Répondant au Comité des droits de l’homme de l’ONU, les sénateurs ont adopté à l’unanimité une résolution de Bruno Retailleau « visant à préserver l’ordonnancement juridique relatif au port du voile intégral dans l’espace public ».
Au cours de sa séance publique du mardi 11 décembre, le Sénat a adopté à l’unanimité une proposition de résolution « visant à préserver l’ordonnancement juridique relatif au port du voile intégral dans l’espace public », présentée par Bruno Retailleau (LR, Vendée).
Celle-ci rappelle que la loi de 2010 interdisant la dissimulation du visage dans l’espace public a été adoptée à la quasi-unanimité par l’Assemblée nationale et le Sénat et que ce « très large consensus qui unit la société française sur cette question (…) a parfaitement symbolisé son opposition à cette pratique qui la heurte profondément ».

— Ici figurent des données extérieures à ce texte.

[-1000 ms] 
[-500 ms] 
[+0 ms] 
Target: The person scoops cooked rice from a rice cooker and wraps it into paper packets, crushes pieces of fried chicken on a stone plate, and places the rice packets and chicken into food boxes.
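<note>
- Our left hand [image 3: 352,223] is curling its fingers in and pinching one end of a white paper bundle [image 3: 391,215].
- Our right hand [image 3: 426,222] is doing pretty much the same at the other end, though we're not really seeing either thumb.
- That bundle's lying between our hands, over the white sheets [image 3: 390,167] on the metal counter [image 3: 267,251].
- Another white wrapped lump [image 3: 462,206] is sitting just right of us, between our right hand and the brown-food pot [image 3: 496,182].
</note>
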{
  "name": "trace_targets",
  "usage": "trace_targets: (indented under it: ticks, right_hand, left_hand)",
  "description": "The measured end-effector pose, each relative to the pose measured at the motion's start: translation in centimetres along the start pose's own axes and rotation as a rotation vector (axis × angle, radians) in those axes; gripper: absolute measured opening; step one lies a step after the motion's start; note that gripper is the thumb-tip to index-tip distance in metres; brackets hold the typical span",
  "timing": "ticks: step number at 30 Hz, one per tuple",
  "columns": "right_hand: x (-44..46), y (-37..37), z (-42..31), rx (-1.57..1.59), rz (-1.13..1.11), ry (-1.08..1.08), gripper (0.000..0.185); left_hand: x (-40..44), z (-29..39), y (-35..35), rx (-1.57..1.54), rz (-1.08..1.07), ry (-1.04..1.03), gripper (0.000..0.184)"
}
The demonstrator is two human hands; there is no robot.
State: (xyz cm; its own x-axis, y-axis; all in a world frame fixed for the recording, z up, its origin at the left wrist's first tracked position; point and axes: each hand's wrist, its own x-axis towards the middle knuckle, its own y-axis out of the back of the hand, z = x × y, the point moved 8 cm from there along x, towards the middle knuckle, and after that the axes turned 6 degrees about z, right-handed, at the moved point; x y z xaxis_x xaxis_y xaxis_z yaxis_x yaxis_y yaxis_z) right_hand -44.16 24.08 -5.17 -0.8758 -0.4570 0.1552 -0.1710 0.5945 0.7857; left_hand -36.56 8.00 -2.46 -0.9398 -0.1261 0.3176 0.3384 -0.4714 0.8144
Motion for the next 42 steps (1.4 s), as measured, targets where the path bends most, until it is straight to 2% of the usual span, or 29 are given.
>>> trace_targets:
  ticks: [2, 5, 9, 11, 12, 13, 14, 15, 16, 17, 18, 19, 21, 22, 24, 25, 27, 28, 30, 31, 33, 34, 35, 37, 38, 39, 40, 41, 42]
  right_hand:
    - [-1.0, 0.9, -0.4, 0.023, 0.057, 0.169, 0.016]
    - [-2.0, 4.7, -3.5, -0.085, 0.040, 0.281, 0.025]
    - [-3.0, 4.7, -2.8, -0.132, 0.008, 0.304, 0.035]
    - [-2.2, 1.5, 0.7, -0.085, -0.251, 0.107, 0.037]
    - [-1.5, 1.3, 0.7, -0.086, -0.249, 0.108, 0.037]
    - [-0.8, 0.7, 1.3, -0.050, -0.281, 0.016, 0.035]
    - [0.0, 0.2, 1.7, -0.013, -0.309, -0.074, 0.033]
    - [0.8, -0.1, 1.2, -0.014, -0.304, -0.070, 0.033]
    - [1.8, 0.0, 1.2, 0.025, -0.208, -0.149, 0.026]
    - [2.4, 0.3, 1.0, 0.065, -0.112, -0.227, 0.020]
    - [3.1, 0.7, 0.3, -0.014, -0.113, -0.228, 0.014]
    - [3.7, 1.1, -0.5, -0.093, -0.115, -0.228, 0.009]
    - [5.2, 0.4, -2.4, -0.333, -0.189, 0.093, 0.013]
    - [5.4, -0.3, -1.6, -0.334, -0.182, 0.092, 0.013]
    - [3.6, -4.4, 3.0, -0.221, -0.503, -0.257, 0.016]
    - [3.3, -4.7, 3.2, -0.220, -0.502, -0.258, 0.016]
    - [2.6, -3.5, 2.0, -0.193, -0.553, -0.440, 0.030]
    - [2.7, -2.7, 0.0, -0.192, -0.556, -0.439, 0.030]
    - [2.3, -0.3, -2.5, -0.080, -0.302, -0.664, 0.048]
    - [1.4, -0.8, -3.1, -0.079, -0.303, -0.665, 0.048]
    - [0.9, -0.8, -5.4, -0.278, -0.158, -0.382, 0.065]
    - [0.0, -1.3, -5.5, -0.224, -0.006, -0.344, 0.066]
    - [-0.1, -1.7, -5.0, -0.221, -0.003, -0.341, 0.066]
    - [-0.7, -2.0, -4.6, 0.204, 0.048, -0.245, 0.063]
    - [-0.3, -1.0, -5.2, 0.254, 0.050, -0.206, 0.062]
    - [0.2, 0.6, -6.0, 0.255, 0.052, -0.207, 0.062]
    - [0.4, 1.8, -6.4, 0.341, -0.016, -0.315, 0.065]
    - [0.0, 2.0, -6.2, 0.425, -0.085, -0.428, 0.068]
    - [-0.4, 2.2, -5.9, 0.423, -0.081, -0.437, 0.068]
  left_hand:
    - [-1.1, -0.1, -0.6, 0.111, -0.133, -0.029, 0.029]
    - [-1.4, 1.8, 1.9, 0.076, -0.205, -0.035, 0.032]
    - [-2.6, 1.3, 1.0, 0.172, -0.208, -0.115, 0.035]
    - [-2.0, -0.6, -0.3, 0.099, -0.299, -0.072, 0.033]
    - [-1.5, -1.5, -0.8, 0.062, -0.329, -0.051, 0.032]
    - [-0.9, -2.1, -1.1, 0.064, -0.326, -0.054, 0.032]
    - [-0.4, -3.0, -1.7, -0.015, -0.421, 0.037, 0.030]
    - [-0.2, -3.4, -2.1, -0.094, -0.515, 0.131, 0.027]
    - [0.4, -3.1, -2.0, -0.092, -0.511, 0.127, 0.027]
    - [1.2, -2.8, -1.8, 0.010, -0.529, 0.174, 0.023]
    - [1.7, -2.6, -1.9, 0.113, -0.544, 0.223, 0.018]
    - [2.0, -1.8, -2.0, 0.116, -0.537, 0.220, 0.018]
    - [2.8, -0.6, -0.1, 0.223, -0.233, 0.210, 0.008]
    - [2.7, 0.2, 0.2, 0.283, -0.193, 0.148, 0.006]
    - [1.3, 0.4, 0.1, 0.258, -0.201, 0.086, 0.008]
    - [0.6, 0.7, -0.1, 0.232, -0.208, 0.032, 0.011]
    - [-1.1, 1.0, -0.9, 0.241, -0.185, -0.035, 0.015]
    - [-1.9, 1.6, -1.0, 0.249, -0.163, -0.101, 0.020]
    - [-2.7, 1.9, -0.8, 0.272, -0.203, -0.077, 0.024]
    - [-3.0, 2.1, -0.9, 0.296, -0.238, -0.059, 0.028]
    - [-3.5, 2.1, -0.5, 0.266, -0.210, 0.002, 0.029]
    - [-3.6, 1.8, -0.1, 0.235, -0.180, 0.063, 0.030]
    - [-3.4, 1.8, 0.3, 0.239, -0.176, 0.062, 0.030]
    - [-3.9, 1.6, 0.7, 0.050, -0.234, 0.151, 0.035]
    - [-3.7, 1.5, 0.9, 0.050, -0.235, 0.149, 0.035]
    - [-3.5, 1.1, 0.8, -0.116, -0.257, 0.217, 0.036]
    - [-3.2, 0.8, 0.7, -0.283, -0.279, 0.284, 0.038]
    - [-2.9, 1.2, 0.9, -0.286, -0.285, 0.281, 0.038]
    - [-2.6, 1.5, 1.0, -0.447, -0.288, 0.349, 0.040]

Les sénateurs souhaitent donc « faire primer la jurisprudence du Conseil constitutionnel et de la Cour européenne des droits de l’homme sur les constatations du Comité des droits de l’homme des Nations unies ». Et ils invitent « le gouvernement à ne pas donner suite à ces constations afin, a minima, de préserver l’ordonnancement juridique national relatif au port du voile intégral islamique dans l’espace public ».

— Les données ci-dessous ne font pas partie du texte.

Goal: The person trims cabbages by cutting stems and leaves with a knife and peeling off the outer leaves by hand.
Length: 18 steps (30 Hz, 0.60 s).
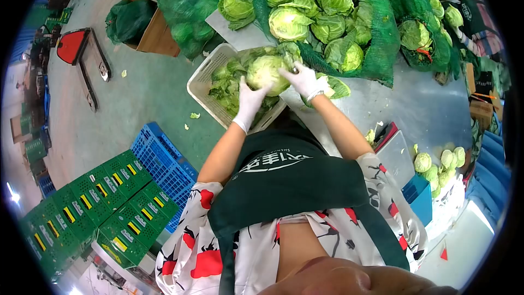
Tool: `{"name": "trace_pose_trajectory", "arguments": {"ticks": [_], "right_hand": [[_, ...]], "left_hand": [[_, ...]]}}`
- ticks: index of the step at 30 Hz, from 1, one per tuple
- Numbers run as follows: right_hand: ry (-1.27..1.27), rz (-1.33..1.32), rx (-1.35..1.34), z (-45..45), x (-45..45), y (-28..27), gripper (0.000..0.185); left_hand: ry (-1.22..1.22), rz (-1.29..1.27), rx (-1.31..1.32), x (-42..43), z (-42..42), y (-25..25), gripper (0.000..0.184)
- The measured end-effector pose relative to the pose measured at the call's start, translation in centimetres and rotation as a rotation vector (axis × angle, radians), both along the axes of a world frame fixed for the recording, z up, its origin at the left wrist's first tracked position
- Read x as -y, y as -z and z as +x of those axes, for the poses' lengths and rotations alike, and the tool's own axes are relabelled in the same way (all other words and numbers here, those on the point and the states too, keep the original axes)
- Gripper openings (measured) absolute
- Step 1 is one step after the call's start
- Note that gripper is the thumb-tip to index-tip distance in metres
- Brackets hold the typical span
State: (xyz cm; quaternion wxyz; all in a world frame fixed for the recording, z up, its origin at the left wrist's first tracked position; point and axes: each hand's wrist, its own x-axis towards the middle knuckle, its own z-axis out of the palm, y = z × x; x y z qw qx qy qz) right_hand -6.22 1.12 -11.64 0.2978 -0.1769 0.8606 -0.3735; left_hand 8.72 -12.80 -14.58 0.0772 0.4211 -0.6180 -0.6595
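Observation:
A pale green cabbage [266, 72] is held between my two gloved hands, above a light-coloured plastic basket [197, 90]. My left hand [251, 99], in a white glove, curls around the cabbage's lower left side. From the right, my right hand [303, 81], also gloved, has its fingers bent against the cabbage, close to a loose outer leaf [289, 52]. Trimmed green leaves [225, 83] fill much of the basket. Another cut cabbage piece or leaf [338, 88] lies on the metal table just beyond my right wrist.
Green net sacks of cabbages [333, 11] rest on the metal table [404, 104]. Trimmed cabbages [447, 161] sit at the right. On the left are a blue crate [158, 155], stacked green crates [82, 202] and a red pallet jack [73, 46]. A person [483, 22] stands at the far right.

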Motion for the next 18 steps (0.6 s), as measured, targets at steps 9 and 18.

Manifester librement leur religion
Par cette résolution, le Sénat français répond en quelque sorte au Comité des droits de l’homme de l’ONU qui, le 22 octobre, a estimé que la loi de 2010 portait atteinte au droit de deux femmes verbalisées en France en raison de leur voile intégral « de manifester librement leur religion et qu’elle constitue dès lors une discrimination à caractère religieux ».

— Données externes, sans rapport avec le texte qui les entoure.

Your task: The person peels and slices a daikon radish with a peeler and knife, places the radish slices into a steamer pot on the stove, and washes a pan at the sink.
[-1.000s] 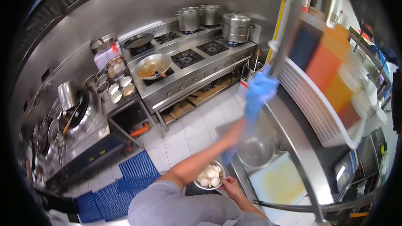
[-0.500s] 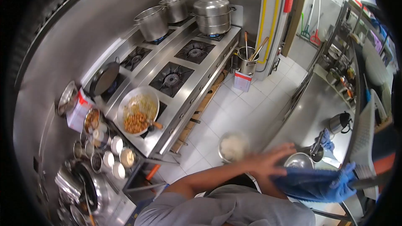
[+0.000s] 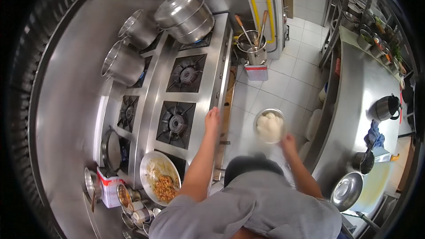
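Observation:
My right hand [image 3: 289,144] grips the rim of a round metal bowl [image 3: 255,129] at its lower right edge, above the floor between stove and counter. Pale white, lumpy food [image 3: 270,126] fills much of the bowl; its kind I cannot make out. My left hand [image 3: 213,117] is raised beside the stove's front edge, apart from the bowl, fingers loosely extended and nothing seen in it. Nearest to that hand is a bare gas burner [image 3: 178,124]. A wide pan [image 3: 149,168] with browned, chopped food [image 3: 164,186] sits by my left forearm.
Tall pots [image 3: 126,64] and a lidded steamer [image 3: 183,15] stand at the stove's back, flames showing beneath. A pot of long-handled utensils [image 3: 251,44] rests on a box [image 3: 256,71]. The right counter [image 3: 341,119] carries a kettle [image 3: 384,107], blue cloth [image 3: 374,135] and metal bowl [image 3: 347,191].
My left hand has swung from the right, near a blue towel, over to the stove side. The bowl of white food has shifted up and right in view. The view has turned.

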Available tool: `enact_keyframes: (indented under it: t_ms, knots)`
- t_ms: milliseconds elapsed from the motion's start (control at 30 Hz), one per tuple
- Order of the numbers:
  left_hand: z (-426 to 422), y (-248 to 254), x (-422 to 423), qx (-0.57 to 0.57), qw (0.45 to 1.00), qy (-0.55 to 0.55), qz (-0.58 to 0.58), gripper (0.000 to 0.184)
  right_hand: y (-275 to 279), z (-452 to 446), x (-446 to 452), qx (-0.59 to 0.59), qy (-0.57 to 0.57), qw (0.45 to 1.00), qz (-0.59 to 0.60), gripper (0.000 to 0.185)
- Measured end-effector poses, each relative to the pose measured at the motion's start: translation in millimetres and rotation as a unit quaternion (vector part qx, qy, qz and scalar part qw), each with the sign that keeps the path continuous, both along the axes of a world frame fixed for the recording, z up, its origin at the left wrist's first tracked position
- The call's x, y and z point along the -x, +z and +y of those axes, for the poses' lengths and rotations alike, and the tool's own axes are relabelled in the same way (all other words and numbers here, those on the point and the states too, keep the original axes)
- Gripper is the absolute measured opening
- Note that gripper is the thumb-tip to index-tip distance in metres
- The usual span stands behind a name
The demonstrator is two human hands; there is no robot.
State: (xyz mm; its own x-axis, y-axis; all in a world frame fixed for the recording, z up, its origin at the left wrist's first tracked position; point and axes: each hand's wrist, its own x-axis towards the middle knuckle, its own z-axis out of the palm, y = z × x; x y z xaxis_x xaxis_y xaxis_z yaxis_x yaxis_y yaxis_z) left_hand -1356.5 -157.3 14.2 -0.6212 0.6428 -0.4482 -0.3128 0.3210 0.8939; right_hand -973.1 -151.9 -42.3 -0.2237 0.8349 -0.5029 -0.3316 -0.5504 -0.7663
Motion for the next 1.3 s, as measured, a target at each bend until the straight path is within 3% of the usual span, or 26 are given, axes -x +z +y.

« Le Sénat a adopté ce texte par 236 voix pour et 0 voix contre », précise le communiqué.
Composé de 18 experts indépendants, et rattaché au Haut-Commissariat pour les droits de l’homme de l’ONU, le Comité des droits de l’homme est chargé de surveiller la mise en œuvre du Pacte international relatif aux droits civils et politiques par les États parties.
Dans ses délibérations, à propos des plaintes déposées en 2016 par ces deux femmes portant le niqab, ses membres avaient majoritairement estimé que les « deux buts qui seraient poursuivis par la loi, à savoir la protection de l’ordre et de la sécurité publics et la protection des droits et libertés d’autrui » ne justifiaient pas une telle interdiction.
Deux opinions dissidentes
Deux de ses membres ont toutefois exprimé une opinion dissidente, dont le juriste tunisien Yadh Ben Achour et le constitutionnaliste portugais José Manuel Santos Pais.
Pour Yadh Ben Achour, la menace pour la sécurité publique « semble aller de soi compte tenu de la bataille en cours contre des terroristes, dont certains ont perpétré des attaques et des assassinats en France et ailleurs déguisés avec du niqab ». Surtout, « le niqab est en soi un symbole de la stigmatisation et de la dégradation des femmes et, en tant que tel, contraire à l’ordre républicain et à l’égalité des sexes dans l’État partie, mais aussi aux articles 3 et 26 du Pacte », écrit-il dans un avis dissident publié en annexe des constatations.
Yadh Ben Achour s’étonne aussi que le Comité admette le statut de « rite ou de pratique » religieuse à propos de ce qui n’est, selon lui, qu’une « coutume suivie dans certains pays, appelée’pays musulmans’, qui, sous l’influence de l’islamisme politique et d’un puritanisme croissant, a été artificiellement liée à certains versets du Coran ».
Polygamie, excision ou inégalité successorale
« Même en admettant, comme le souhaite le Comité, que le port du niqab puisse être interprété comme une expression de la liberté de religion, il ne faut pas oublier que toutes les interprétations ne sont pas égales aux yeux d’une société démocratique », affirme-t-il, en citant entre autres « la polygamie, l’excision, les inégalités en matière de succession, la répudiation de la femme » ou encore « le droit du mari de discipliner sa femme ».
Dans un autre avis dissident, son collègue portugais estime que les arguments des plaignantes « tiennent essentiellement de l’artifice, car elles recourent à l’argument d’une restriction à la liberté de pensée, de conscience et de religion pour régler un problème qui est avant tout politique ».
« Il aurait fallu, à mon avis, que le Comité examine cette forme extrême et radicale de croyance religieuse avec une grande circonspection pour parvenir à une décision juste et raisonnable », écrit José Manuel Santos Pais, pour qui les constatations du Comité des droits de l’homme de l’ONU pourraient « et c’est regrettable, amener certains États à penser que l’imposition du voile intégral est en passe de devenir une politique acceptée ».
Contrairement aux conclusions de ces experts, la Cour européenne des droits de l’homme (CEDH) a, pour sa part, validé à deux reprises, en 2014 et en 2017, l’interdiction du niqab ou de la burka en France et en Belgique.